Newbie disaters

Suzilla Bean

Songster
7 Years
Jun 25, 2015
85
47
136
As the title implies, I am new at raising chickens and in these 3 weeks I've had plenty of moments where "Murphy's Law" applies. If my stress is any indication of how stressed the chicks are, I'm worried for them. Many mistakes can be made in 21 days. My concern is that I'm stressing my girls out. They consistently eat, sleep, chirp, poop. They seem fine, but I'm not sure what I should be looking out for in order to tell their state of being.
 
If you do everything right than that is the best you can do, things will happen, you will lose birds, and it's the way of poultry keeping, most chickens die from things we can't control, and it's very hard to kill chickens from doing the wrong thing after they grow a bit. Sick birds don't show symptoms until they are nearly gone, lethargy, not eating, though some will pretend to eat, bloody droppings, watch for things like that, I think like most of us you will develop the ability to look at your chickens and get that feeling so and so isn't looking right. Chicken keeping is supposed to be relaxing, everything eventually dies despite our attempt to stop it, so relax and enjoy.
 
It's hard to know what to expect until you raise your first batch! Hope you're holding up and you all get through it okay.

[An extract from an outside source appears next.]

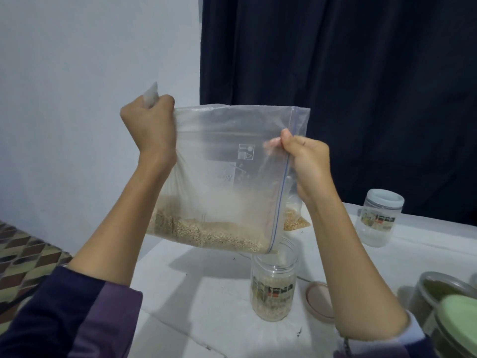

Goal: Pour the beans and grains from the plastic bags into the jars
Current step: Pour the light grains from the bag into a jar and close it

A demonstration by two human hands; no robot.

I have limited experience, but have found that loud chirping is a highly reliable sign of very unhappy chicks, akin to a baby crying. It's the same sound you hear at the farm store, from the chick bins. Chirp, chirp, chirp -- shrill, desperate, loud.

A happy chick is quiet or may be chirping continuously, but quietly.It's a low-key, babbling, twittering kind of sound. Like a happy baby.

In my near-disaster experience, the recommended temperatures were too high by at least 5 degrees. A chick can overheat and become too lethargic to move away from the heat, then quickly dehydrate.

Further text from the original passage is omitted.